TERRORISM may be the lethal wild card in the American confrontation with Iraq that could spin the entire crisis out of control and lead to warfare in the Middle East. Terrorists aligned with Saddam Hussein could pose a less manageable threat to the United States and its allies in the Gulf than Iraq's million-man army, due to the availability of chemical and biological weapons and to the West's failure to crush terrorist groups and their state sponsors over the past 20 years.
There is little question that the US is, or very soon will be, capable of rendering the Iraqi war machine useless. But the Palestinian and Lebanese/Iranian terrorist groups that now appear allied with Saddam, and could conceivably have chemical and biological weapons already, are much tougher to target. They are relatively independent operators with their own agendas. They have bases across the Middle East, Africa, Europe, and even inside the US. In the event of Saddam's surrender or death, some of these groups may choose to carry on the fight under the rubric of avenging his humiliation and that of the Arab masses.

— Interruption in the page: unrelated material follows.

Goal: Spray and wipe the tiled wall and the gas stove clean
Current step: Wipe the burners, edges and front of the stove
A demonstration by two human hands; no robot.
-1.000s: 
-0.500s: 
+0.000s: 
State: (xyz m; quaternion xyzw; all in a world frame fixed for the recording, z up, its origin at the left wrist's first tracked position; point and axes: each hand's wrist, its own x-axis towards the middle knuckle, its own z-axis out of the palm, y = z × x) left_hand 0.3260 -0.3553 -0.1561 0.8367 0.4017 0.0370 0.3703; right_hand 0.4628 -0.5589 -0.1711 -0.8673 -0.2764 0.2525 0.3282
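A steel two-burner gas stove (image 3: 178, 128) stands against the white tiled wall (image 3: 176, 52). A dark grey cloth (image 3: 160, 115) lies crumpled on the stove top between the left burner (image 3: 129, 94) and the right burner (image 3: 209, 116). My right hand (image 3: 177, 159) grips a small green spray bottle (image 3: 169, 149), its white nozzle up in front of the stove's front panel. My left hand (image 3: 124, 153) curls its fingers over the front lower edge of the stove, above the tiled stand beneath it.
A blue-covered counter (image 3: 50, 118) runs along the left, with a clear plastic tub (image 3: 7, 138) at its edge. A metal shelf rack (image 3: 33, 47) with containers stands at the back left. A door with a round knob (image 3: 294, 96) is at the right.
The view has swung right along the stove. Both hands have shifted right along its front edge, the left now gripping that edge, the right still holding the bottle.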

During the course of the crisis, we should expect terrorist attacks against Americans and our allies in the Middle East and Europe. Based on past performance by terrorists now associated with Saddam, those assaults could take many forms, and would probably be staged first in the Middle East.
Assassinations: President Mubarak of Egypt, Saudi and other Gulf royalty, and even European and American political leaders could be hit. Attacks on them, their loved ones, or closest deputies would be designed to shake their confidence and participation in the Gulf.

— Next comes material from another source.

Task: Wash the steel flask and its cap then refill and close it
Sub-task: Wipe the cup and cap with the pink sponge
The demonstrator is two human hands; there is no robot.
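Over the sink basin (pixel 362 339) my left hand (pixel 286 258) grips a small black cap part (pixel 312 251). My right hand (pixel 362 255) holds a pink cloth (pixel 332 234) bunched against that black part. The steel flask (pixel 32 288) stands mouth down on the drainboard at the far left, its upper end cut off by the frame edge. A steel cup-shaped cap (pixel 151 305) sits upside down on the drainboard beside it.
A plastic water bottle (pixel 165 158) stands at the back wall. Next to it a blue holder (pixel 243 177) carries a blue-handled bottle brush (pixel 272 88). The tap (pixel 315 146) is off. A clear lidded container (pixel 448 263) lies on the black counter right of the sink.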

Drive-by shootings: Soft targets, including busy downtown shopping areas in the Middle East, Europe, and the US could see machine-gun assaults on innocents. Such operations would have as their goal ``bringing the war home'' to Saddam's enemies and trying to make them force their leaders to withdraw from the Gulf.
Infrastructure sabotage: Like its allies, the US has refused to spend the money necessary to harden electricity and natural-gas supply lines, communications links, and other vital service networks against possible terrorist attacks. Hitting them effectively could sharply damage the economy and morale of the victim nation.
Bombing aircraft: While there is already a high state of alert at many airports, some of the terrorists allied with Saddam are among the most adept at penetrating such security. In the current climate, the bombing of another jumbo jet could not be ignored as President Bush has avoided dealing with the bombing of Pan Am Flight 103 which went down with 189 Americans Dec. 21, 1988, over Lockerbie, Scotland. The CIA determined by April of last year that Iran had paid for the bombing of Flight 103. Mr. Bush did not retaliate, thus sending the message that Americans can be massacred and the perpetrators can get away with it. If terrorists were to blow up another passenger plane or commit an atrocity of similar magnitude, Mr. Bush might be pushed to overreaction, launching general war against Iraq - perhaps before he has completed the diplomatic, political, and military preparation required for greatest success.
Even if Saddam has not provided chemical weapons to terrorists, it's possible that some may have acquired the highly lethal materials from Libya's dictator Muammar Qaddafi, or obtained them from the Iraqi weapons supply unbeknown to Saddam. In either case, the terrorists could attempt to launch an unauthorized chemical attack against civilian populations.
If such an action were taken successfully against Israel, the terrorists could trigger an Israeli nuclear response against Baghdad. To prevent such a nightmare scenario from developing, President Bush may feel pressured to hit Saddam before the current stalemate in the desert goes completely out of control.
Before the first provocation comes, possibly from these wild-card terrorist groups, Mr. Bush should tell the American people that the conflict over there could become terror over here. That's the price you pay for living in a world in which terrorists and their state supporters have been allowed to operate.